The winners of the prize for literature, it is notorious, are a mixed bag. The Swedish Academy makes the choices, and in recent years it has often seemed stuck in a Sixties timewarp, rewarding writers for whom the West and its civilization are the source of everything wrong with the world. There are magnificent exceptions, of course, such as Aleksandr Solzhenitsyn, Saul Bellow, and Czeslaw Milosz, but for whatever reason these were three among others who stayed away.

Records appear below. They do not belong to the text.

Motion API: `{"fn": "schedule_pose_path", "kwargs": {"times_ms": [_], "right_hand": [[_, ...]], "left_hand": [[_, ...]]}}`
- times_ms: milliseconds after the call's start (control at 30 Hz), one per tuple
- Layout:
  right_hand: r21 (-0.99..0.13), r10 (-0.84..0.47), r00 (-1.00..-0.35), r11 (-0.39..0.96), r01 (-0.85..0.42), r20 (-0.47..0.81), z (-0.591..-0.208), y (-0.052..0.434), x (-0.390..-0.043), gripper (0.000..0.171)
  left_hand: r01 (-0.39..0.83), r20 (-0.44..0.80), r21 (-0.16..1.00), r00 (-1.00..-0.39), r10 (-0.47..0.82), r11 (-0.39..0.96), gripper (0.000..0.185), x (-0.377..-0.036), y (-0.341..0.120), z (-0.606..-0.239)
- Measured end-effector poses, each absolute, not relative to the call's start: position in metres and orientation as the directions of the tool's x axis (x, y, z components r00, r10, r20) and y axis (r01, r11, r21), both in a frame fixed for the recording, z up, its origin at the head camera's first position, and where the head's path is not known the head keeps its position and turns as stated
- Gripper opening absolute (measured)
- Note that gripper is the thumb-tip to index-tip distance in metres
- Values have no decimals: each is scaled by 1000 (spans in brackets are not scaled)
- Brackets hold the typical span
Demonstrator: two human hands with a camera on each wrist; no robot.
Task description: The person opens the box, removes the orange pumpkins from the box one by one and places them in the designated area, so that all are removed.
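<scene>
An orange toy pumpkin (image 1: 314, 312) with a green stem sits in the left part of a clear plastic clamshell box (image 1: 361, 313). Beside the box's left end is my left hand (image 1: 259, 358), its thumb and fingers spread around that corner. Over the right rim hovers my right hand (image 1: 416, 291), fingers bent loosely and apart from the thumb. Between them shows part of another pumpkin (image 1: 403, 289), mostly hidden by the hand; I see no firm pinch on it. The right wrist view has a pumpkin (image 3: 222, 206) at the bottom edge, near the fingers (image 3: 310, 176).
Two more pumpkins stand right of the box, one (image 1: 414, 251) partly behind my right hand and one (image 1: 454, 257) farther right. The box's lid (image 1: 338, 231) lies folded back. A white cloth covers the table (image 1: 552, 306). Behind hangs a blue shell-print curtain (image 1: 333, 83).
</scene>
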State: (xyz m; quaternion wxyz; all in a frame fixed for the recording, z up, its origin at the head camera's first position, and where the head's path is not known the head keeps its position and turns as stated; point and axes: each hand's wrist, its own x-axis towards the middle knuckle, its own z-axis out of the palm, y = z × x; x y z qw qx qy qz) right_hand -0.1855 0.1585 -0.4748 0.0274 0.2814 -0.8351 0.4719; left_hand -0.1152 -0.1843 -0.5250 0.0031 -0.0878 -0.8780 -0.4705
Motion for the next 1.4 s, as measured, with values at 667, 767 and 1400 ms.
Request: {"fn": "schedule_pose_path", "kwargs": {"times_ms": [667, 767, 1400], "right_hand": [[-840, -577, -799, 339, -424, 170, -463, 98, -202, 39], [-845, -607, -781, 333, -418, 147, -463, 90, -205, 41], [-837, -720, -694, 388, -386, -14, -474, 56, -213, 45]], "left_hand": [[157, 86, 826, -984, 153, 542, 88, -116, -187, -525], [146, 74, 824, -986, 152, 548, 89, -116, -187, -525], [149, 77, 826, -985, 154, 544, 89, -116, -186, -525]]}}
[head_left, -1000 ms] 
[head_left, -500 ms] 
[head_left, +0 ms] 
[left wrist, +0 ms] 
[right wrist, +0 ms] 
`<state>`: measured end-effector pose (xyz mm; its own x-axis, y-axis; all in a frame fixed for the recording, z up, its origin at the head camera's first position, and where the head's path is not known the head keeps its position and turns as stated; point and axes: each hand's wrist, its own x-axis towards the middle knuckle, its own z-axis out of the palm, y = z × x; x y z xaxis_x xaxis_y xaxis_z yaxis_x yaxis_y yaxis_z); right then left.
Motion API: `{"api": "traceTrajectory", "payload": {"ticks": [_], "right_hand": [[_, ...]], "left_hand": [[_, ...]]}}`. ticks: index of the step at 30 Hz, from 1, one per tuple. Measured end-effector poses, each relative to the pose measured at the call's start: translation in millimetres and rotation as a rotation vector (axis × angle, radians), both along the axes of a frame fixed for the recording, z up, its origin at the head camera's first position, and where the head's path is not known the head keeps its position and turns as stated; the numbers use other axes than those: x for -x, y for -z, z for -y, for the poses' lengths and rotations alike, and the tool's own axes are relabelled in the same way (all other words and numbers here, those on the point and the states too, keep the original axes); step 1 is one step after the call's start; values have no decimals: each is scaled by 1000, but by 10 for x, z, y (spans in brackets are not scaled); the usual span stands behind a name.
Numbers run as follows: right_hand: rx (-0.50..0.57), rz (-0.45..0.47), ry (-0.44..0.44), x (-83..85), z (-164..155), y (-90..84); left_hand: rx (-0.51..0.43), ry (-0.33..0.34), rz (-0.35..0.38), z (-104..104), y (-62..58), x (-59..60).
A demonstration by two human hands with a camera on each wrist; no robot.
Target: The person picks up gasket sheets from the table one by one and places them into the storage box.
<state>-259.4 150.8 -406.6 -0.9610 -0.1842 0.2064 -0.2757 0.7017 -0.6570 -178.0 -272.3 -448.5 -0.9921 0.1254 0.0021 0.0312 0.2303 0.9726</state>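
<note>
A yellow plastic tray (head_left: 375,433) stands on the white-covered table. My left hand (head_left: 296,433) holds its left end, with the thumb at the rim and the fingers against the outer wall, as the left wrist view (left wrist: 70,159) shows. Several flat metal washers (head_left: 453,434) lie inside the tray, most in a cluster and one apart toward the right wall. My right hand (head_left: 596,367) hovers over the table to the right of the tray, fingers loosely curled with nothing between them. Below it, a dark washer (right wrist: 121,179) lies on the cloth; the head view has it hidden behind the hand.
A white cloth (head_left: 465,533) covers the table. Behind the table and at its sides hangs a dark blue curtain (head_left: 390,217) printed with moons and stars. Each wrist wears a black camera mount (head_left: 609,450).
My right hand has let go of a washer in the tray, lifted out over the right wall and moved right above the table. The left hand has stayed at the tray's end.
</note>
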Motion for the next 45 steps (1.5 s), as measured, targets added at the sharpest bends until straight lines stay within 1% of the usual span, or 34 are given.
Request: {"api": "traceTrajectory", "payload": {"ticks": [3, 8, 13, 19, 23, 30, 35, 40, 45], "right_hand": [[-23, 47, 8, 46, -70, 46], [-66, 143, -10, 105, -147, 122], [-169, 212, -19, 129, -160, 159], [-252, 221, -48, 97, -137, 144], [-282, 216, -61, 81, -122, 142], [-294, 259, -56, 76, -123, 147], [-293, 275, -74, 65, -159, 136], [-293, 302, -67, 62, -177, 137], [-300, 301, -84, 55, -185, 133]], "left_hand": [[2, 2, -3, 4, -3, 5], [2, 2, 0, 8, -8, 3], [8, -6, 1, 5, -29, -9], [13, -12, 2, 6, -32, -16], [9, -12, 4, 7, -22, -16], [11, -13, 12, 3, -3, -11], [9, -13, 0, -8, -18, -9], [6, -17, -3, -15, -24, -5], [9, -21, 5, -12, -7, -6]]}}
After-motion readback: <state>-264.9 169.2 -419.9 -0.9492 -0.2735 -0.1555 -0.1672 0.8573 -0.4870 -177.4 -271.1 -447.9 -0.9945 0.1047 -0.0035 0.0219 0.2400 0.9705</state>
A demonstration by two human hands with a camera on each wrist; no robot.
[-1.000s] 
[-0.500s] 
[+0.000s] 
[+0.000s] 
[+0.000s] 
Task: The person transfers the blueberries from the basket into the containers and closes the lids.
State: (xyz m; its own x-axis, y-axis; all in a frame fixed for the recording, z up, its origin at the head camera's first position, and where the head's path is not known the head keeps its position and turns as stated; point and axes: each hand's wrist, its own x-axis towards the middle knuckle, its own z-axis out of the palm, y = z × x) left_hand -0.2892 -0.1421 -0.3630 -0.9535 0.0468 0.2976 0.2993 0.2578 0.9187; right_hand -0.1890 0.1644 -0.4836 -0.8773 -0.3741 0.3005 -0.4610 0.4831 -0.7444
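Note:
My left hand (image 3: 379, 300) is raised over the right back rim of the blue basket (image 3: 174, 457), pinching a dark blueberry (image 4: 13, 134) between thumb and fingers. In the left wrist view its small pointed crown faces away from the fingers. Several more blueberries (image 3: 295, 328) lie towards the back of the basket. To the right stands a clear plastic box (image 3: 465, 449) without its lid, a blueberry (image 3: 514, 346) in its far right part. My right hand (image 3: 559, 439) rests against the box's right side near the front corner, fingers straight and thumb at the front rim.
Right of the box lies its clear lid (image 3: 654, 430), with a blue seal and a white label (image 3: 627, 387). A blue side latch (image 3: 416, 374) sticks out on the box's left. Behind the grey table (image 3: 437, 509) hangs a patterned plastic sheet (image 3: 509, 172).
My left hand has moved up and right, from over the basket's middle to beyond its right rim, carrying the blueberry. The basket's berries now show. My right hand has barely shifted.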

Through the barrage of television programs and interviews, or just overhearing conversation in the crush bar, we guests could catch a groundswell of monotonous opinion that the United States in its arrogance was really to blame for the terrorism it suffered, and in any case those who had attacked the World Trade Center weren't terrorists, but a righteous entity called "the poor." How busy and self-important some of the previous winners looked: Gunter Grass with a pipe stuck in his mouth and a blue beret flat on his head, Dario Fo, Nadine Gordimer in a coat to the ground like a Soviet commissar's, Jose Saramago-the spent volcanoes of the radical-chic Left.
This year's prize-winner for literature is V. S. Naipaul. In his ...
Source: HighBeam Research, Nobility in the Nobel.(Nobel Prize for Literature awarded to V.S....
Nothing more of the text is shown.